Q: Why was the Ethereum ETF approval delayed until July 8?
A: The SEC requested minor revisions to S-1 filings from issuers, and due to the July 4 holiday in the U.S., the process was pushed to July 8. The delay is procedural, not indicative of opposition.

Q: What is the difference between 19b-4 and S-1 filings?
A: The 19b-4 filing relates to exchange listing rules and was already approved in May 2025. The S-1 is a registration statement detailing fund operations and must be cleared before trading can begin.

Q: Are spot Ethereum ETFs approved yet?
A: As of now, only the 19b-4 forms have been approved. Final approval depends on S-1 clearance, expected shortly after July 8.

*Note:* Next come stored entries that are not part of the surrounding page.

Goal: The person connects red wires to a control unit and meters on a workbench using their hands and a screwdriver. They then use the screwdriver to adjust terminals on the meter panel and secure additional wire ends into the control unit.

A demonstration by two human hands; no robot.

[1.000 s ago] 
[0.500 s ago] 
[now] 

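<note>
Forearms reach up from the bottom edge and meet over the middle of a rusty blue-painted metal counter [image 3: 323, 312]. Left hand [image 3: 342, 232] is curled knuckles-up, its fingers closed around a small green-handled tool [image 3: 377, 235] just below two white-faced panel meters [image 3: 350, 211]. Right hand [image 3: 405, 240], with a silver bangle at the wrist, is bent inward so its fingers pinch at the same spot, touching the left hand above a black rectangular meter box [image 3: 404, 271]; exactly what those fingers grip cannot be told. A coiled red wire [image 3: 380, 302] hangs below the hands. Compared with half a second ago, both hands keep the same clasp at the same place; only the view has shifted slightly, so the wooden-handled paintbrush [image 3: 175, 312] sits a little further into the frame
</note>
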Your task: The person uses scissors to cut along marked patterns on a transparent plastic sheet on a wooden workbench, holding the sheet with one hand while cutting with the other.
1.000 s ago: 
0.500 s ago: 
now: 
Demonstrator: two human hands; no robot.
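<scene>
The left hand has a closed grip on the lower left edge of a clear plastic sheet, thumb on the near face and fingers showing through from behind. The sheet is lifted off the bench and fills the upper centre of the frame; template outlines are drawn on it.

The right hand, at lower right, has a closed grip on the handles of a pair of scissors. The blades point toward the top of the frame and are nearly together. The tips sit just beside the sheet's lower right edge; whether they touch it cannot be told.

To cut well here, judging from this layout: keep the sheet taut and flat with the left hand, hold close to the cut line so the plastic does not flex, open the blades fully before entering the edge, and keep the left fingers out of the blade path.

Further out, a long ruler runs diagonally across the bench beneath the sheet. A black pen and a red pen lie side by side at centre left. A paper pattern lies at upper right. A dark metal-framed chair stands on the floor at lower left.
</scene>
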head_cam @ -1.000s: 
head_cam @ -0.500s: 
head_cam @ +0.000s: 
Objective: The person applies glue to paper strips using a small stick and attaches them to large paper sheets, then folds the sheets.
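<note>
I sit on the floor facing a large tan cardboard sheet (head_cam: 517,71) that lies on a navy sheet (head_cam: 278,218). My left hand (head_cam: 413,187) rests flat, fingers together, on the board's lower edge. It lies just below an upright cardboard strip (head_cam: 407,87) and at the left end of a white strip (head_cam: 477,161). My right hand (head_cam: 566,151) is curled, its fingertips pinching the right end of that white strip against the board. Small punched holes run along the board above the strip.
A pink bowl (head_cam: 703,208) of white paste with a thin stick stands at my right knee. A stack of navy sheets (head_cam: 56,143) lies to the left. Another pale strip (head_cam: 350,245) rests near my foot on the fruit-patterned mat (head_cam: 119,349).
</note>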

Q: Which companies are launching spot Ethereum ETFs?
A: Major applicants include BlackRock, Fidelity, VanEck, Franklin Templeton, Grayscale, and ARK Invest. All have passed initial regulatory hurdles.

Q: Will Ethereum’s price go up after ETF approval?
A: Analysts expect a short-term rally, though a “sell the news” dip is possible. Long-term, ETFs could drive sustained demand by attracting institutional investors.

Q: How do fee waivers impact Ethereum ETFs?
A: Fee waivers lower entry costs for investors and help issuers gain market share early. They encourage asset accumulation during the critical launch phase.


The upcoming approval of spot Ethereum ETFs marks a pivotal moment in crypto’s integration into mainstream finance. While delayed by a few days, the July 8 deadline keeps the launch firmly on track—ushering in a new era of accessible, regulated digital asset investment.